#### What to produce
Your task is to return the listing below word for word, without any of its images.

#### Given data
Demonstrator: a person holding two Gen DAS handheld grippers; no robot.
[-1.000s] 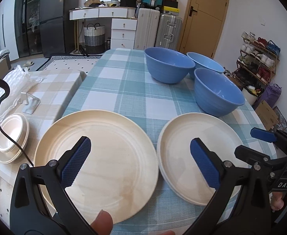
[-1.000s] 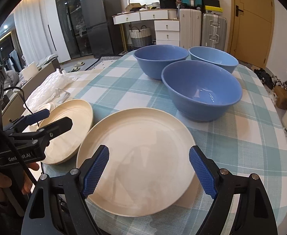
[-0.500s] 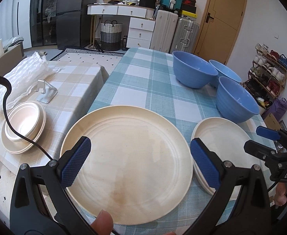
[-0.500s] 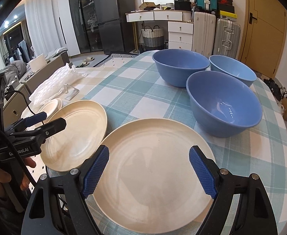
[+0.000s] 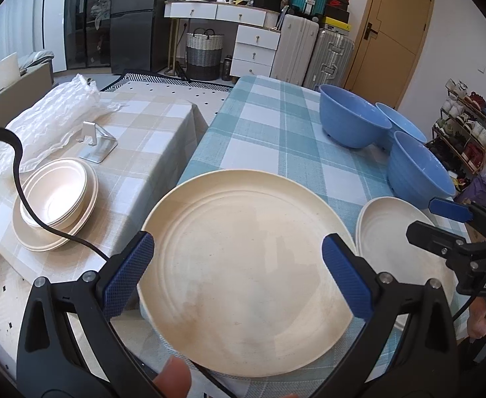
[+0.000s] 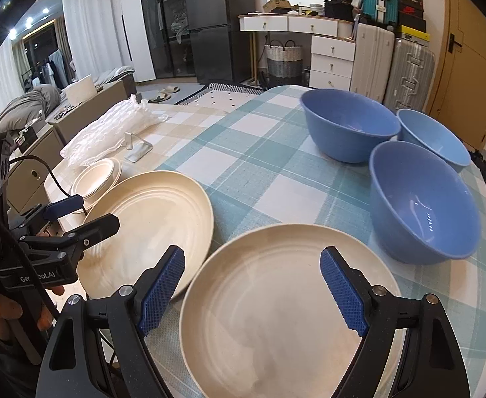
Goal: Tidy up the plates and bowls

#### Solution to this problem
Demonstrator: a person holding two Gen DAS handheld grippers; no robot.
[-1.000s] 
[-1.000s] 
[-0.500s] 
[-0.500s] 
[+0.000s] 
[+0.000s] 
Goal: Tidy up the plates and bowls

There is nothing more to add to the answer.